Our proposed fibre formation mechanism involves two separate steps: first, the oligomerization of NTD driven by pH reduction; second, the reconfiguration of the network and further denaturation of the protein fold driven by stress. In this sense, the oligomerization of NTD effectively reduces the degrees of freedom of the protein while also breaking the symmetry of the system. This first step promotes network formation and primes the protein for stress-driven assembly. The system we propose here recapitulates the two-step system, first by breaking the symmetry of the system by exposing it to an interface, becoming inherently asymmetric, and further driving the assembly by stress. Here, in purely aqueous solutions without any precipitants (salts or solvents) and by using high-quality protein feedstock, we were able to replicate the Silk-I to Silk-II transformation using relative speeds and forces that are accessible to the animal.
In addition to the fundamental implications of our observations, the presented method represents a facile, biomimetic process that allows for the easy and efficient fabrication of silk-like fibres. Its simplicity is amenable to the fabrication of several composite materials. For example, multiple fibres can be pulled simultaneously (Fig. 6A) while moving the platform along the collector/mandrel to fabricate nonwoven mats (see Video 4 and Figure S7 for further explanation of the principle). Using standard ideas for the fabrication of orthotopically modified materials, multiple fibrous mats approximately 2 × 4 cm in length were manufactured using approximately 500 µL of the protein solution (Fig. 6B).
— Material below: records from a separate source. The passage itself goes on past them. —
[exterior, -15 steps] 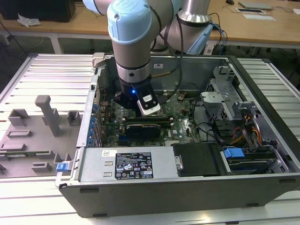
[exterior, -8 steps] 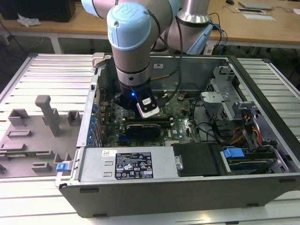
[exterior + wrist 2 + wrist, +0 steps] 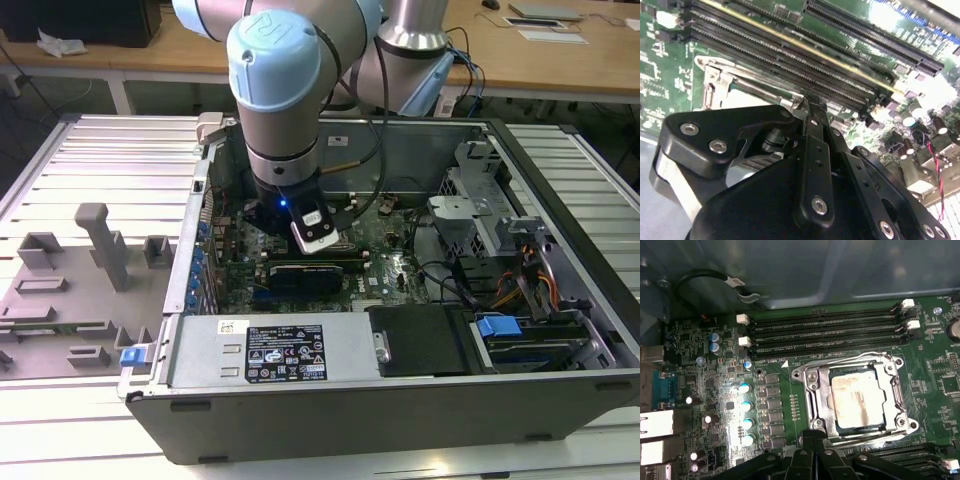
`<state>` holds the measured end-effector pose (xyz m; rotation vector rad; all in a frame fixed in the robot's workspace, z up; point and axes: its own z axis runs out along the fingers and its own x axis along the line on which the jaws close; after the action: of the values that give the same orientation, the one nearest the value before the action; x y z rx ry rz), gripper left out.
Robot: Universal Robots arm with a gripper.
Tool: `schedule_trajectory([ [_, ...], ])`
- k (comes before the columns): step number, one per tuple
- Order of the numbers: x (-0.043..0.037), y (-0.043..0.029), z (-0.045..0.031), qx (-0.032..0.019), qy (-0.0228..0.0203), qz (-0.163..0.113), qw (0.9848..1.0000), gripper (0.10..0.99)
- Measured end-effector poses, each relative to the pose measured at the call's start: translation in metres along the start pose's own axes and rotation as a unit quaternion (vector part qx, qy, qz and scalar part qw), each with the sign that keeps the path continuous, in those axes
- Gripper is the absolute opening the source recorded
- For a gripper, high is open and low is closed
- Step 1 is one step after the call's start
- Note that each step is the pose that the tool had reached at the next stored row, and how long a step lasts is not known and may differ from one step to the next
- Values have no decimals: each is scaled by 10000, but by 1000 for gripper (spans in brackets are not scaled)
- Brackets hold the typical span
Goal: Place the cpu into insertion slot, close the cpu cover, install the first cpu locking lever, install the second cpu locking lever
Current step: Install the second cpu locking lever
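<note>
In the first wrist view the cpu point(image 3: 857, 397), a tan-silver square, lies inside the insertion slot point(image 3: 901, 399) on the green motherboard. The cpu cover point(image 3: 822, 396), a silver frame, lies flat around the chip. One thin locking lever point(image 3: 840, 363) runs along the socket's edge by the memory slots, and another point(image 3: 875, 436) runs along the opposite edge. My gripper point(image 3: 812, 436) is shut, its tip at that second edge's corner. In the second wrist view the gripper point(image 3: 808, 103) touches a metal lever wire point(image 3: 760, 88) beside the socket frame point(image 3: 715, 80). I see nothing held between the fingers.
Long black memory slots point(image 3: 825, 332) run next to the socket, with a row of capacitors point(image 3: 745, 412) beside it. In the exterior view the arm point(image 3: 275, 110) reaches down into the open computer case point(image 3: 560, 330), near a power supply point(image 3: 290, 350) and cable bundles point(image 3: 520, 280).
</note>
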<state>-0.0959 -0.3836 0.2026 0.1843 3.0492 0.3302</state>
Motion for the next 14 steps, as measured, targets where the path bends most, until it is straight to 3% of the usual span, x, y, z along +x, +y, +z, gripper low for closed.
schedule_trajectory([
  [4, -10, 39, -187, 26, 0, -1, 10000, 106],
  [6, -22, 64, -291, 135, -7, -1, 9999, 106],
  [7, -35, 65, -296, 193, -2, 13, 9998, 106],
  [8, -58, 66, -295, 209, -3, 42, 9998, 106],
  [12, -163, 66, -286, 212, 2, 63, 9998, 106],
  [14, -305, 77, -275, 215, 20, 75, 9997, 106],
])
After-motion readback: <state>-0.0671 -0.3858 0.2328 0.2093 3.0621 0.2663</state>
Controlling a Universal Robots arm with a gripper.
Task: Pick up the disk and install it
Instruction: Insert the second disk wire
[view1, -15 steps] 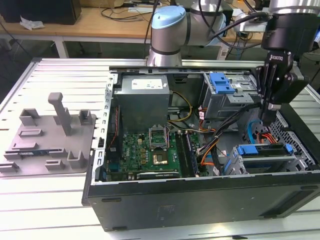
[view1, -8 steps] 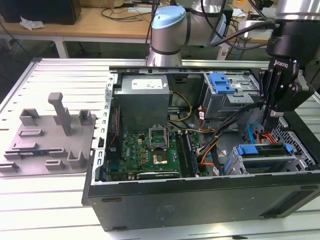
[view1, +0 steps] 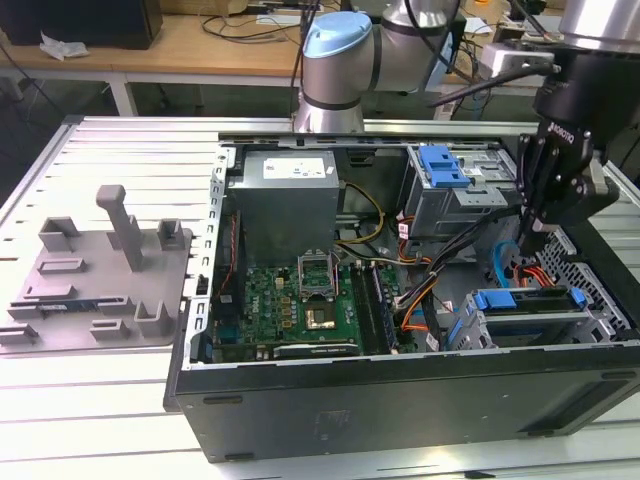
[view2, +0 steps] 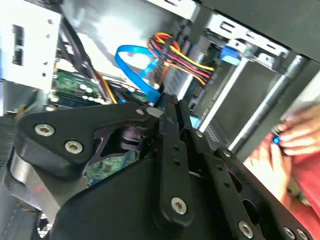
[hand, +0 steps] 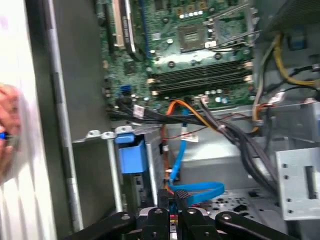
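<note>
The disk (view1: 528, 307), silver with a bright blue carrier frame, lies in the drive cage at the front of the open computer case (view1: 400, 380), toward the exterior view's right. Its blue frame end (hand: 132, 156) shows in the first wrist view. My black gripper (view1: 531, 240) hangs just above and behind the disk, over a blue data cable (view1: 503, 262). Both wrist views show the fingers (hand: 181, 201) pressed together with nothing between them, and the gripper (view2: 172, 109) does not touch the disk.
Inside the case are a motherboard (view1: 300, 300), a grey power supply (view1: 290, 195), an upper drive cage with a blue clip (view1: 445, 165) and cable bundles (hand: 200, 115). A grey parts fixture (view1: 100, 270) sits left of the case. A person's hand (view2: 295, 140) is beside the case wall.
</note>
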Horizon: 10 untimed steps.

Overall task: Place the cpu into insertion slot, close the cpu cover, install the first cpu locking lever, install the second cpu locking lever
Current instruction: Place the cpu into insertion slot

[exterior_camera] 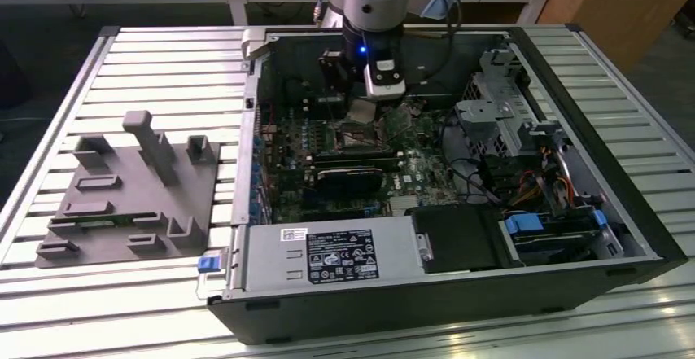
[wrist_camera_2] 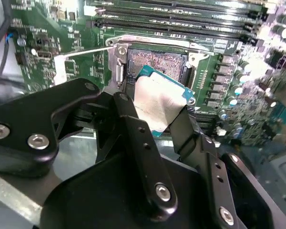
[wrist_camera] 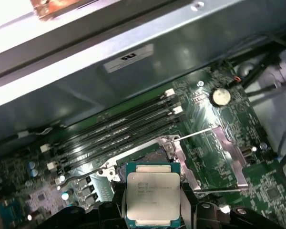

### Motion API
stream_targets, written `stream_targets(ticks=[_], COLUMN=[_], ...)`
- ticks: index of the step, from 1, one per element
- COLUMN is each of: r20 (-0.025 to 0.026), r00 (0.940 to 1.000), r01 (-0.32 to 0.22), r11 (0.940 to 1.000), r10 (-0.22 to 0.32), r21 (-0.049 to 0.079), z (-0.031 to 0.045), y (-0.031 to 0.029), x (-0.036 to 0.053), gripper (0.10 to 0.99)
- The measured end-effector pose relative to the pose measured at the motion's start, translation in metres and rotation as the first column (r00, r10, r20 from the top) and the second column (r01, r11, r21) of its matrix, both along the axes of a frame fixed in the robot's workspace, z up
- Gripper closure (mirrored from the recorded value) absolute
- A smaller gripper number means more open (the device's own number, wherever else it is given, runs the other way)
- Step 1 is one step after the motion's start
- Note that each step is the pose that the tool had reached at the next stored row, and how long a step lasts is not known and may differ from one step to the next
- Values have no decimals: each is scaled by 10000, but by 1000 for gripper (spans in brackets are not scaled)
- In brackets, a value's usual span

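Slatted aluminium table top (exterior_camera: 163, 58), wooden benches behind it. A grey moulded fixture tray with upright posts (exterior_camera: 130, 196) lies towards the exterior view's left. Beside it sits an open black computer tower case (exterior_camera: 630, 212), laid on its side, with the green motherboard (exterior_camera: 285, 143) exposed.

The arm reaches down into the case. Its black two-finger gripper (exterior_camera: 367, 107) hangs just above the board, between the case's back wall and the black graphics card (exterior_camera: 347, 181).

In both wrist views the gripper (wrist_camera_2: 155, 112) (wrist_camera: 152, 205) has its jaws closed on two opposite edges of the small flat square cpu with a dull silver-grey face and green border (wrist_camera_2: 159, 102) (wrist_camera: 152, 193). The chip is gripped with its metal face towards the first wrist view and sits tilted in the second.

The square black-rimmed insertion slot with a dark pin field (wrist_camera_2: 157, 62) (exterior_camera: 356, 139) lies directly past the chip and is uncovered. I cannot tell whether the chip's forward edge touches the rim.

The thin silvery metal cpu cover (wrist_camera: 231, 152) is swung open to one side of the socket. A thin wire locking lever (wrist_camera: 195, 133) is raised beside it.

Long narrow black memory slots (wrist_camera: 124, 126) (wrist_camera_2: 171, 21) run just beyond the socket.
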State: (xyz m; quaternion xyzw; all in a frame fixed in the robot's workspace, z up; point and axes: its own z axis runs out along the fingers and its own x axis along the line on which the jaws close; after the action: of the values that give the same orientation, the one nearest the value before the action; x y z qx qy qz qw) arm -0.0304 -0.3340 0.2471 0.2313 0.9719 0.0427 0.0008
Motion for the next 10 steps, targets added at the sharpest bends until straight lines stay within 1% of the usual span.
stream_targets(ticks=[3, 5, 7, 10], r20=[0, 1, 1, 1], r00=[9987, 9965, 9931, 9856], r01=[506, 840, 1172, 1689], r11=[9987, 9965, 9931, 9856], r10=[-506, -840, -1172, -1689], r21=[1, 1, 1, 1], z=[-2, -3, -5, -6], y=[0, 0, 0, 0], x=[0, 0, 0, 0], gripper=[549, 549, 549, 549])
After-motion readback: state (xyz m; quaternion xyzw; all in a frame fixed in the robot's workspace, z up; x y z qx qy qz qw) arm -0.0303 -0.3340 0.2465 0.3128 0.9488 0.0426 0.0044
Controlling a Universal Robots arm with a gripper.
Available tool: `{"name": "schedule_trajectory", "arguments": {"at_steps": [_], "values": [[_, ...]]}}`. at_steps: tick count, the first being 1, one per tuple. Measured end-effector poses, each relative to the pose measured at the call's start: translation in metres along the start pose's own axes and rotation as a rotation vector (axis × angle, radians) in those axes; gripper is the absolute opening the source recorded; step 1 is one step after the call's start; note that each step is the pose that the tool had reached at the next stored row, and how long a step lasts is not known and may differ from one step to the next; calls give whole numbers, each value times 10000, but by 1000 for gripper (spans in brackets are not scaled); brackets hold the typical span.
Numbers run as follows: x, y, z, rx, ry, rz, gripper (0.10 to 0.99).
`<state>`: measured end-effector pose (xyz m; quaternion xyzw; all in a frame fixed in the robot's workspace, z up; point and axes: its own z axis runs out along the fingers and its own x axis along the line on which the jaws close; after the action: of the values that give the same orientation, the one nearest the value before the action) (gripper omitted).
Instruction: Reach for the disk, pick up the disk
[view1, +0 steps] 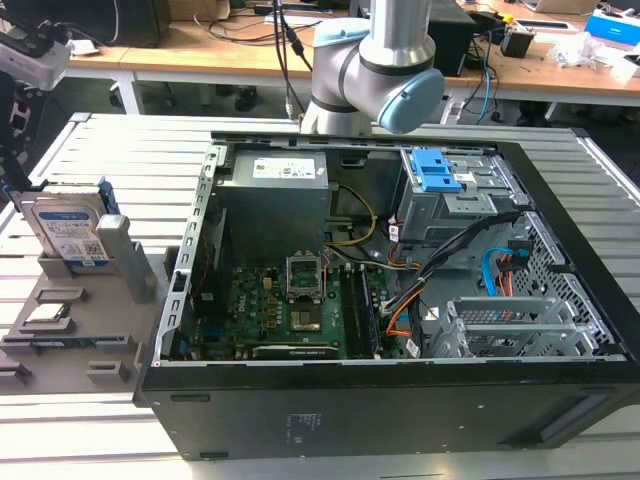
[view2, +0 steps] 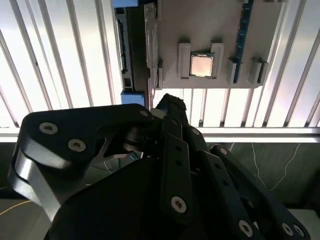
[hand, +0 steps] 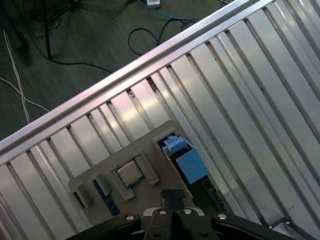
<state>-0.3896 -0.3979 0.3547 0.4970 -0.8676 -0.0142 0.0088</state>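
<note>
Exterior view gives me the disk (view1: 68, 232) standing on edge in a slot of the grey fixture plate (view1: 60, 350). It faces the camera with its label and sits at the exterior view's left of the open computer case (view1: 400, 410), on the slatted metal table (view1: 110, 140). A CPU chip (view1: 47, 313) lies flat in the plate, near the disk.

In the first wrist view I look down past the gripper (hand: 172, 196), whose jaws are pressed together with nothing between them. It hangs above the plate, with the disk's blue bracket (hand: 186, 161) just beside the fingertips and the chip (hand: 131, 172) on their other side. In the second wrist view the gripper (view2: 169, 104) is near the disk (view2: 124, 50), seen edge-on, and I see no contact.
</note>
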Motion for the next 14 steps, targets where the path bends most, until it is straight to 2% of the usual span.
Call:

Moreover, the process allows for the facile bottom-up incorporation of functionality into the produced fibres. In the past, functional silk fibres were formed by either modifying the surface chemistry of natural fibres24 or directly feeding insects functional particles.25 Here, by simply introducing functional particles into a low-viscosity protein solution, we were able to fabricate magnetic silk-like fibres with incorporated magnetite nanoparticles (Fig. 6C and Figure S8), as well as living composites with Escherichia coli (E. coli) transformed with green fluorescence protein (GFP) for use as fluorescent stimuli-responsive fibres. Despite the relatively large size of E. coli, these bacteria were readily homogeneously incorporated (Fig. 6D and E), with strong evidence of preferential alignment of the elongated bacteria in the same direction as the fibrils (Video 5), as shown by the directional analysis of the images in Figure S9. We believe that this orientation is induced mainly by the confinement offered by the hierarchical nanofibrillar morphology of the fibres and not necessarily by the flow, as the forces used here are low. We are now attempting to further optimize and fabricate devices.